年中働きづめの社長は「職人型ビジネス」を作ってしまう。「職人型ビジネス」とは、ビジネスが働くのではなく、社長自身が毎日現場で働くことによって成り立つビジネスのことだ。そうした社長の多くは、現場での仕事に満足し、自分しかできない仕事に誇りを持っており、今の仕事でそこそこ稼げている、という感覚を持っている。著者自身、かつては自分が現場の第一線で働くことに美徳を感じていたという。
しかしこうしたビジネスは、キャパシティーの限界、体力の衰え、気力の衰え、本人のケガ、病気、あるいは社員のクーデターなどによってトラブルが発生し、最終的には破綻してしまうことが多い。破綻しないまでも「個人事業主から抜け出せない」といった低成長にかかる問題の多くは「職人型ビジネス」に起因するものである。
これに対して3ヶ月休める社長は「起業型のビジネス」を作る。「起業型のビジネス」とは、社長が働くのではなく、ビジネス自体がどんどん働いてくれるビジネスのことだ。
もちろん、「社員に働かせて社長が楽をする」というわけではない。「社長本来の仕事とは、社員の志や人の幸せのためにビジネスを働かせる仕組みを作ることだ」ということを指している。

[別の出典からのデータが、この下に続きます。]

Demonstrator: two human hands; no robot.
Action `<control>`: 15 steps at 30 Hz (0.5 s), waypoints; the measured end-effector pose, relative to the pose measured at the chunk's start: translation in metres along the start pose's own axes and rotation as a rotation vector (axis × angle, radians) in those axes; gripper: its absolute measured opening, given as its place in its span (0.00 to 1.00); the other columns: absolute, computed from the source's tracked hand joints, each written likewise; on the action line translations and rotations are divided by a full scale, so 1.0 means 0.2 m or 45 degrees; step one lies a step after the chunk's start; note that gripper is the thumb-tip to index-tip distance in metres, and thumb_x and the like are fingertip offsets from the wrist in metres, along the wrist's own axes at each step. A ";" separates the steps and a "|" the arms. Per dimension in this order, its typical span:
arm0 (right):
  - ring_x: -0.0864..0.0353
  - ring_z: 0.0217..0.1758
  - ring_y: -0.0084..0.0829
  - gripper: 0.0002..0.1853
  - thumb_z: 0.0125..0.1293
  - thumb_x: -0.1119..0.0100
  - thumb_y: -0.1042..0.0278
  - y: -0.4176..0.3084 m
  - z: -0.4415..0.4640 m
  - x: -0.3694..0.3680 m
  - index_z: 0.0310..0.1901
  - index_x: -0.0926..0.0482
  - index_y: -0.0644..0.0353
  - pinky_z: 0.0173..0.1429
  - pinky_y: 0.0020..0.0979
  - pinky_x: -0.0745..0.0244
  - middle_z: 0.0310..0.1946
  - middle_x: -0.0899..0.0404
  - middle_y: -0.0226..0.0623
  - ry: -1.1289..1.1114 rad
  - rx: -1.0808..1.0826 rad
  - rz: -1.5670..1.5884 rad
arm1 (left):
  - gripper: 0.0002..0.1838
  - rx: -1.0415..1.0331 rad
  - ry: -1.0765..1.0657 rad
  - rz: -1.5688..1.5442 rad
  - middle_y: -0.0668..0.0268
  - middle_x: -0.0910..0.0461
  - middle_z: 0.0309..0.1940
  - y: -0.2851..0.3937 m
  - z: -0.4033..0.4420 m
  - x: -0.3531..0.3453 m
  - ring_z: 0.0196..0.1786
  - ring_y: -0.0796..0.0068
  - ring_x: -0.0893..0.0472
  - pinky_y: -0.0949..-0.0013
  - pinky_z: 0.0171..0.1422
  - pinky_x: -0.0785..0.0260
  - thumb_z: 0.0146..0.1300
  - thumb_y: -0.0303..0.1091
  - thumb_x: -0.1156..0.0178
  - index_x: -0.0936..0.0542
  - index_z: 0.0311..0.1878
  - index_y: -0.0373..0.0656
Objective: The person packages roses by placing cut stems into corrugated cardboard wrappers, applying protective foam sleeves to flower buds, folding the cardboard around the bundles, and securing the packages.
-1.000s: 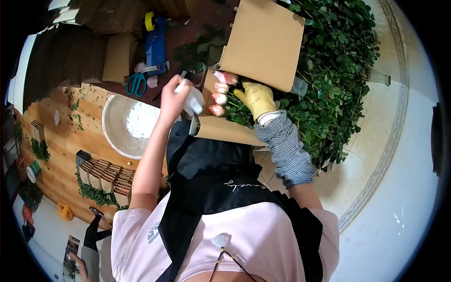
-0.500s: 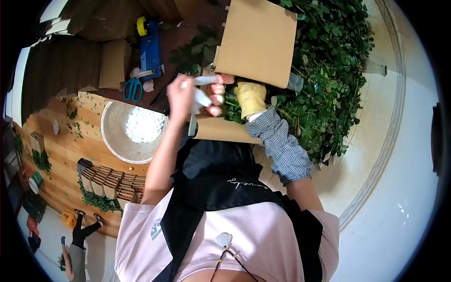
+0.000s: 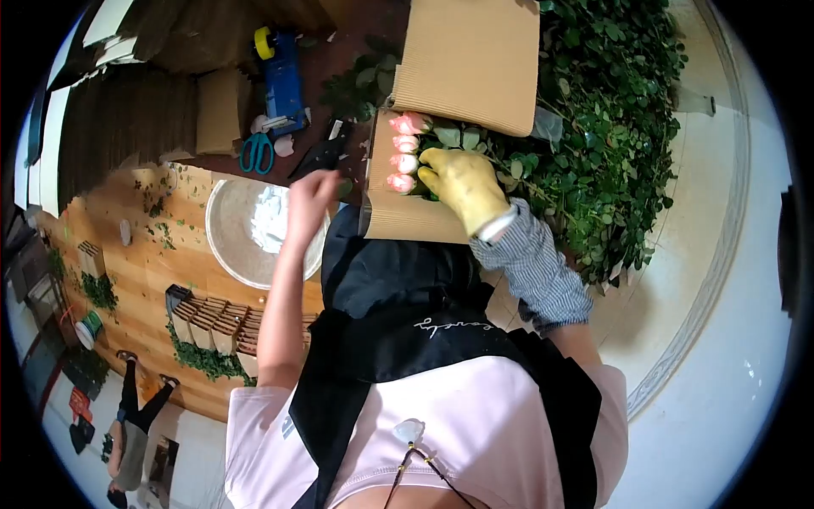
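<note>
Four pink-and-white roses [image 3: 404,144] lie in a column on the corrugated cardboard [image 3: 420,219], whose large flap [image 3: 466,68] stands over their stems. My right hand [image 3: 462,185], in a yellow glove, is curled on the stems just right of the blooms. My bare left hand [image 3: 312,202] is over the right rim of the white basin [image 3: 222,233], left of the cardboard, with its fingers curled in; anything inside them is hidden. White pieces [image 3: 270,219] lie in the basin. A black object [image 3: 322,155] lies on the dark table just above my left hand.
Teal scissors [image 3: 257,153] and a blue tape dispenser [image 3: 285,81] lie on the table at the upper left. Leafy stems [image 3: 602,144] are heaped on the right. Cardboard-wrapped bundles [image 3: 216,327] stand on the wooden floor. Another person [image 3: 131,433] is at the lower left.
My left hand has moved from the blooms down and left to the basin, and the white pieces it held no longer show. The roses are now uncovered. The other person has shifted.
</note>
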State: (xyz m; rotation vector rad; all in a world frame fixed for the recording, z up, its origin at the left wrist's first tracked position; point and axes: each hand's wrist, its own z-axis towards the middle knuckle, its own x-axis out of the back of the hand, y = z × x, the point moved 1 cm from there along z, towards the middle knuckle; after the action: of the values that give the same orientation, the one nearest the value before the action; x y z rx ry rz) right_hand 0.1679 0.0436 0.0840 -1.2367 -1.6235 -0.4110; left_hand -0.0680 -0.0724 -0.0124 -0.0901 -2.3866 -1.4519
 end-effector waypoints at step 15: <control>0.13 0.44 0.41 0.20 0.62 0.33 0.51 0.02 0.15 -0.11 0.47 0.18 0.58 0.49 0.39 0.19 0.39 0.12 0.39 -0.473 0.186 -0.254 | 0.11 -0.237 -0.146 0.413 0.54 0.14 0.40 0.19 0.12 -0.29 0.44 0.54 0.15 0.58 0.49 0.23 0.61 0.35 0.33 0.15 0.43 0.40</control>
State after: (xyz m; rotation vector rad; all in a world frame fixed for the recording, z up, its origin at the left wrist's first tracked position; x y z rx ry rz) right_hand 0.1553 0.0558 0.0511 -1.0888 -2.0655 -0.1857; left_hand -0.0104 -0.0249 -0.0085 -0.5921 -2.1857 -1.5374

マイケル・E・ガーバーによれば、「ビジネスを始める人の大半が、真の意味での『起業家』ではなく、起業したいという熱に浮かされた『職人』として働いているに過ぎない」のだ。
社長の中には、「職人」「マネジャー」「起業家」という3つの人格が存在する。
「職人」の人格とは、自らが手を動かして現場で働き、顧客に喜ばれることを好む人格。「マネジャー」の人格とは、資金や人の管理などを好む実務家として、仕事がスケジュール通りに進行していることを確認することなどに喜びを感じる人格。「起業家」の人格とは、将来のビジョンを描き、戦略や新しいアイデアの創出、未知の分野への挑戦に喜びを感じる人格のことを言う。
スモールビジネスでは、この3つの人格のバランスを社長が常に意識して運営していかなければならない。
ここまで読んで、「自分のために働いてくれるビジネスを創るという考え方は素晴らしいと思う。だけどそれが本当にできるとは思わない」というのであれば、この本をこれ以上読む意味は無いと、本書では述べている。
9割の中小企業経営者が、「成功する人は、持って生まれた特別な才覚にあふれ、特別に運が良く、自分とは違う次元で生きている人だ」と思っているという。独立したとは言え、生計を立てるための仕事に明け暮れ、現状を維持するだけでも必死な状況では、ワールドクラスのビジネスを作るという考えは、遠い世界のことだと思うのも無理からぬことだ。
しかし、決してそうではない、と著者(およびガーバー氏)は力説する。